Coté-Sols : Ces séries « limitées » ont-elles une grande longévité et beaucoup de succès ?

Jason Holmes : C’est variable. Les motifs classiques ou qui le deviennent – je pense à la collection Sottsass – peuvent rester longtemps au catalogue. D’autres passent de mode rapidement, il n’y a pas de règles.

Et puis comment mesurer le succès de telle ou telle collection ? Dans certains cas, un client va être attiré vers nos gammes parce qu’il a entendu parler du travail réalisé avec tel ou tel designer… mais finalement il va choisir un motif plus traditionnel, ou alors utiliser très peu du motif du designer pour le faire ressortir au milieu d’une surface plus importante. Comment dès lors mesurer le « succès » de la collaboration avec ce designer ?

Côté-Sols : Avec qui rêveriez-vous aujourd’hui de travailler ?

Jason Holmes : J’ai beaucoup d’envies, avec des noms connus comme la designer Espagnole Patricia Urquiola (1) qui a un style magnifique et dont le design s’inspire de beaucoup d’éléments organiques, mais aussi avec de nouveaux venus. D’ailleurs, je ne m’interdis pas de travailler localement pour commencer avec certains designers : je pense a des designers anglais, les Patternistas (2), qui font des projets très funs, colorés, particulièrement bien adaptés à notre offre pour les clients Hôtellerie et Loisirs.

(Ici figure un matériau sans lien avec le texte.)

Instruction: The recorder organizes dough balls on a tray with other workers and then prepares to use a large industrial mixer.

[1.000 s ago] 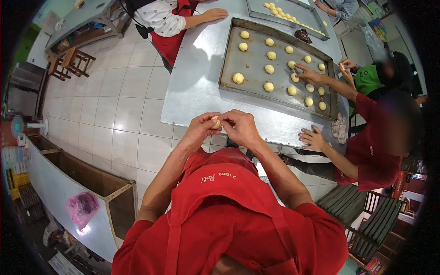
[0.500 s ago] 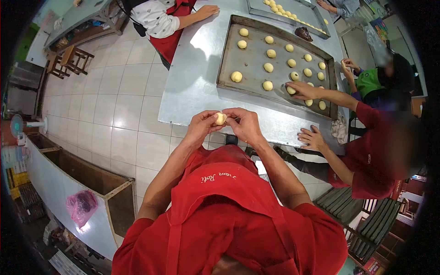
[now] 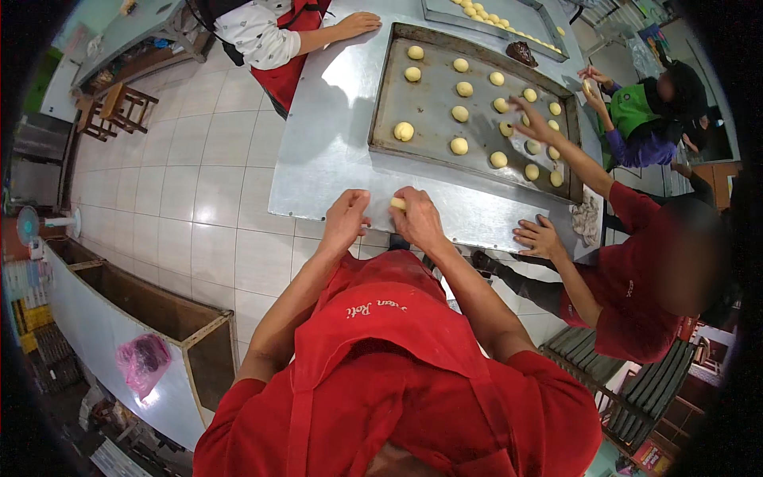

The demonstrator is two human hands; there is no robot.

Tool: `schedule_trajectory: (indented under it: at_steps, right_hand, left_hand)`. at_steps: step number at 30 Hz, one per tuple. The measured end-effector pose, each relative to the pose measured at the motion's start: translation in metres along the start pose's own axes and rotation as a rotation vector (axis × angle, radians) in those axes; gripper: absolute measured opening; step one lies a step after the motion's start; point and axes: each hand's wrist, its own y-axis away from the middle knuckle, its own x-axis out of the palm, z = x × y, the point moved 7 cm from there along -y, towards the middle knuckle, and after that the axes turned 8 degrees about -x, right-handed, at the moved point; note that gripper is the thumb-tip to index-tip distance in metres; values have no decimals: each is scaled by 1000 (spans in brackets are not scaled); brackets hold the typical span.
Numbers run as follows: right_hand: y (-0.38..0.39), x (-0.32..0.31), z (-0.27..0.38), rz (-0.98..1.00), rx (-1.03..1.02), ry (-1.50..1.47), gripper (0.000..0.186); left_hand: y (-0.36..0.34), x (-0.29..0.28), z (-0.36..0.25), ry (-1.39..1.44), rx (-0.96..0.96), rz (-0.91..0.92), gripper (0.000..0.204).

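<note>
A small pale-yellow dough ball (image 3: 397,203) sits in the fingers of my right hand (image 3: 420,221), just off the near edge of the metal table (image 3: 318,175). My left hand (image 3: 345,222) is beside it, a short gap away. Its fingers are loosely curved and apart, with nothing in them. Beyond my hands a large metal baking tray (image 3: 425,111) lies on the table. Several round dough balls (image 3: 459,146) are spaced in rows across it.
A co-worker's hand (image 3: 534,122) reaches over the tray from the right; that person's other hand (image 3: 540,238) rests on the table. Another person's hand (image 3: 357,25) lies at the far left edge. Farther back are a second tray (image 3: 442,16) and a dark lump (image 3: 521,53).
My hands have separated; the dough ball, earlier between both, is now in the right one alone. The co-worker's reaching hand has moved farther across the tray, lifted from the near dough balls.
</note>
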Motion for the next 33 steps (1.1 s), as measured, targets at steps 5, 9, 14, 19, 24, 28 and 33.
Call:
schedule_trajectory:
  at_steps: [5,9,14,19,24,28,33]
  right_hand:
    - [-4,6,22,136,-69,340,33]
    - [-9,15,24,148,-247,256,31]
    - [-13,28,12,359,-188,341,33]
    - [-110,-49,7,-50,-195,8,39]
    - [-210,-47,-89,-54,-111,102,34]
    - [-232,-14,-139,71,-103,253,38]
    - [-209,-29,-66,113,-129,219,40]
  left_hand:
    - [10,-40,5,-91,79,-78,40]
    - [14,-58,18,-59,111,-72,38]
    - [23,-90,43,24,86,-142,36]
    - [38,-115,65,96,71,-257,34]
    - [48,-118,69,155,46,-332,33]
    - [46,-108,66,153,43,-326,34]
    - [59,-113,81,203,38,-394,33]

Une autre piste serait d’aller à la rencontre de designers un peu plus excentriques. Notamment des gens de la mode, pour mélanger les univers. J’aimerais bien travailler avec un Karl Lagerfeld (3) par exemple. Dans tous les cas, il n’y a que du positif à vouloir sortir d’un processus de création balisé pour se confronter à de nouvelles idées, collaborer avec de nouveaux acteurs, lancer de nouveaux défis. Et mon équipe de designers, en plus d’avoir envie de ces collaborations toujours intéressantes, a vraiment développé une expertise pour les mener à bien.